There is not much to discuss or to add, except that the human being often faces situations that go beyond their personal control. Many times they mean significant deviations from what could have otherwise happened, especially when negligent, prepotent, arrogant, even ignorant would-be scientists interferences show up.
My father precisely in June 1955 was dismissed from the Acamedy’s Institute accused of supporting Perón (just he, a natural democrat, lover of the republican system). Besides, due to intense gastric pains, he underwent surgery that, after pathological studies carried out by Dr. Alberto Patalano of the same institute, confirmed cancer. A few months followed plenty of nasty remembrances heavily upsetting the family life, such as his mother’s death, Clementina Donda, after a painful and extended disease. In 1956, unenthusiastically and depressed, he resumed his private medical practice to make up for an income while getting in touch with Prof. Nicholas Rashevsky, a Russian-born physicist settled down in the USA as chairman of the Committee on Mathematical Biology of the University of Chicago. They had maintained correspondence for several years. After knowing the situation, Rashevsky immediately got a position for him, and he departed early in January 1957. Those were the best years of his life, quiet and highly productive.

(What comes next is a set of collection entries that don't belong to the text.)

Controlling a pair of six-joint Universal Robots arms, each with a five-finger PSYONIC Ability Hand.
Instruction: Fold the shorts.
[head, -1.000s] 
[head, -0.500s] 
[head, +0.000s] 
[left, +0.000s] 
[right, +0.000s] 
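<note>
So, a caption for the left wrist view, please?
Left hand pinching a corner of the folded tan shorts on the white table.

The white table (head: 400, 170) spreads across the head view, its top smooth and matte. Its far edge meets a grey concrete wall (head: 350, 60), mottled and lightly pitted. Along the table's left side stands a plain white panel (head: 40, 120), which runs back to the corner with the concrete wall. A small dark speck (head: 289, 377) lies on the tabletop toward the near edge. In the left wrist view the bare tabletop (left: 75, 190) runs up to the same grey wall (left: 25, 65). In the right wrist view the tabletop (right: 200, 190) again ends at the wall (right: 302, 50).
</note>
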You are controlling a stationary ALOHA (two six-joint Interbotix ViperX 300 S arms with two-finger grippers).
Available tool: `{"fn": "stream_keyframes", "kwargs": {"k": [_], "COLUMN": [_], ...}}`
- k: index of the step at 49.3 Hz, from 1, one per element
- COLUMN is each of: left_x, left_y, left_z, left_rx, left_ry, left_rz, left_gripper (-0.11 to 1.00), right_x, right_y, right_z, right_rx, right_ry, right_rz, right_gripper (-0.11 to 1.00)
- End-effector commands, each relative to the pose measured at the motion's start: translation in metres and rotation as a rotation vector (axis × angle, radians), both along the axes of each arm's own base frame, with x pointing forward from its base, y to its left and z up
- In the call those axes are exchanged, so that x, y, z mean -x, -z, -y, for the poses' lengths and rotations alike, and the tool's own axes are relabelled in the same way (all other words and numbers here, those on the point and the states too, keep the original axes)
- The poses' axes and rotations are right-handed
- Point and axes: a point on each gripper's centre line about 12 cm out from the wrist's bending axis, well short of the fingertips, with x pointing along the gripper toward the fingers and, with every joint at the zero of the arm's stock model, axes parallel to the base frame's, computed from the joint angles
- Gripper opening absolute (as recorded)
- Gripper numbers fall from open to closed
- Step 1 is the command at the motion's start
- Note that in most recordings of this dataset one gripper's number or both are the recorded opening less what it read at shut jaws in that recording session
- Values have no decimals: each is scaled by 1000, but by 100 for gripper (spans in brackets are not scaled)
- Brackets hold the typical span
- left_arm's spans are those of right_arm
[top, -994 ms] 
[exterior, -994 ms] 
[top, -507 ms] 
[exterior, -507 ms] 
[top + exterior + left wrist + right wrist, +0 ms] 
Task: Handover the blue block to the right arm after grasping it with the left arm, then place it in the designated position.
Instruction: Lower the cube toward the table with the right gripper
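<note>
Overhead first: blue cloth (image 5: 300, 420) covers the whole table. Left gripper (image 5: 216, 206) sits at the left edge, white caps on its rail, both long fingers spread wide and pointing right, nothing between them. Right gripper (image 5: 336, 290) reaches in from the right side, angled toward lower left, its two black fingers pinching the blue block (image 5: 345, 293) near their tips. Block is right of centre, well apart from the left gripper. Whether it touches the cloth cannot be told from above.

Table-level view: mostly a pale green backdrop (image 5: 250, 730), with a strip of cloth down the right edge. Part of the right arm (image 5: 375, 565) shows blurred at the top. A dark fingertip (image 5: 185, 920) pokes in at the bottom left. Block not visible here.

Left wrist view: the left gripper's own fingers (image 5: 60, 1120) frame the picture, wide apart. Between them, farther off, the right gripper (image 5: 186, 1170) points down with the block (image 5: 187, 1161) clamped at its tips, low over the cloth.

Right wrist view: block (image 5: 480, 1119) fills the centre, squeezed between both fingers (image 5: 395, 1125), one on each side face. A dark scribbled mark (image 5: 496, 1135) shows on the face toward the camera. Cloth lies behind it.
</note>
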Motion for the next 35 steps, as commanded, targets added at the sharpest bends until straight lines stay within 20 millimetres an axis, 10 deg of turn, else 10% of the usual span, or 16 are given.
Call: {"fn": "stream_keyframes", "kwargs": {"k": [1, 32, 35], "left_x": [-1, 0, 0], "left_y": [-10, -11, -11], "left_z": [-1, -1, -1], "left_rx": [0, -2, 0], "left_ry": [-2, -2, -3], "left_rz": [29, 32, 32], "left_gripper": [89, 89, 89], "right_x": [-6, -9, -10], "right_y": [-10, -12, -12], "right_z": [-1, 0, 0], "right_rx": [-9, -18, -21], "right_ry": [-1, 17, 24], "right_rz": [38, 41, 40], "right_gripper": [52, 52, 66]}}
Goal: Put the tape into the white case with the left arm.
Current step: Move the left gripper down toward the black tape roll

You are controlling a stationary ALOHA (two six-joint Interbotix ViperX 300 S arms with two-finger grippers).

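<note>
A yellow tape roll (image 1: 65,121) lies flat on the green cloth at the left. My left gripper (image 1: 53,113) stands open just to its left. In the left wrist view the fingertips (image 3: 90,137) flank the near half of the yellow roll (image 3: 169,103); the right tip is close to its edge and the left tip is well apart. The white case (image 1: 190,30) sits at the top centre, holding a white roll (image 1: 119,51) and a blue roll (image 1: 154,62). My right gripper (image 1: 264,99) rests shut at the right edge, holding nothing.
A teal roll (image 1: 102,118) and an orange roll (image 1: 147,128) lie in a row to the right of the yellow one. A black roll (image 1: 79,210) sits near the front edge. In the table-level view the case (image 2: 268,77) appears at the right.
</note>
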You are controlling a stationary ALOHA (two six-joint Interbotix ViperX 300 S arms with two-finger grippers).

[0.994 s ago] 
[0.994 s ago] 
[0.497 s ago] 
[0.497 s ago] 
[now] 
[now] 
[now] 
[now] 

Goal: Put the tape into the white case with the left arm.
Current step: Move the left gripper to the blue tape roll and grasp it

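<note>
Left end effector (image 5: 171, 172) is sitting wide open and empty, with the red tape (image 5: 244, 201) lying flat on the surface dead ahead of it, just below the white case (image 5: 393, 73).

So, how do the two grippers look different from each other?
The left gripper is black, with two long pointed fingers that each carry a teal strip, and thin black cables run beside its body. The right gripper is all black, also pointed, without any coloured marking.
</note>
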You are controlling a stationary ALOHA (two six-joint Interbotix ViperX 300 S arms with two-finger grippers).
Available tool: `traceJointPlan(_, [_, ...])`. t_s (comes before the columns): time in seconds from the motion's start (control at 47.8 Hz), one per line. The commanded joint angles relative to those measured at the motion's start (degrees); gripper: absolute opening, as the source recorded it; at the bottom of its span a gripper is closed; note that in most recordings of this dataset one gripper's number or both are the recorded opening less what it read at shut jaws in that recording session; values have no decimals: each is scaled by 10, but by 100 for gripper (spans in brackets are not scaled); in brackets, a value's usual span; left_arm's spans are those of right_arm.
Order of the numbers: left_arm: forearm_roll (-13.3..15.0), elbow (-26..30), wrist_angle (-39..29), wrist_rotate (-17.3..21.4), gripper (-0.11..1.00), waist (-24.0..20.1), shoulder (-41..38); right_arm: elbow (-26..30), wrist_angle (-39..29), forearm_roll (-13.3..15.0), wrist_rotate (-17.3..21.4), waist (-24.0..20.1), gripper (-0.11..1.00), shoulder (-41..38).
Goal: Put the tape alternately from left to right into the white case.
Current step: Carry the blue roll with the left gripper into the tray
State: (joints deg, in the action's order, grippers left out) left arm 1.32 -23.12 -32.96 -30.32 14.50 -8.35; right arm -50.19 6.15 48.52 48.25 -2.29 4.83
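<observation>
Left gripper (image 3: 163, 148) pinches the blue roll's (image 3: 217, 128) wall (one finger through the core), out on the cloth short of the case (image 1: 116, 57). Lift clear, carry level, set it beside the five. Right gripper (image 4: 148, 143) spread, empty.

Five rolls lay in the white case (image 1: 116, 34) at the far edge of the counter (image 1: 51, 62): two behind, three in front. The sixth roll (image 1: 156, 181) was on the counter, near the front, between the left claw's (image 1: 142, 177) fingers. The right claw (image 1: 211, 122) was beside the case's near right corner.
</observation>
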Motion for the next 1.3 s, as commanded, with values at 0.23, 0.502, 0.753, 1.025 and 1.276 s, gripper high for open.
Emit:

Shall we have to fall into the unfulfilled dream proclaimed by Pedro Calderón de la Barca (1600–1681): ¿Qué es la vida? Una ilusión, una sombra, una ficción,
y el mayor bien es pequeño, que toda la vida es sueño y los sueños, sueños son (or in English: What is this life? A frenzy, an illusion, a shadow, a delirium, a fiction). The greatest good is but little, and this life is but a dream, and dreams are only dreams. If so, what is to be expected? “Lasciate ogni speranza voi ch’entrate,” read Dante, when facing the doors of Hell. I confess, with my 86 turns around the King Sun, that such a dark prediction is not acceptable.

References

  1. “Bernardo Alberto Houssay,” 2017. [Online]. Available: https://cyt-ar.com.ar/cyt-ar/index.php/Bernardo_ Alberto_Houssay
  2. M. Valentinuzzi, “Máximo Valentinuzzi (1907–1985): Perhaps the first Latin American biophysicist, biomathematician, and bioengineer,” IEEE Pulse, vol. 5, no. 3, pp. 66–74, May–Jun. 2014.
  3. M. E. de Miguel, Las Batallas Secretas de Belgrano. Buenos Aires, Argentina: Espasa Calpe, 1995.
  4. M. E. Valentinuzzi, Perón: Arquitecto de la Desgracia Argentina, unpublished.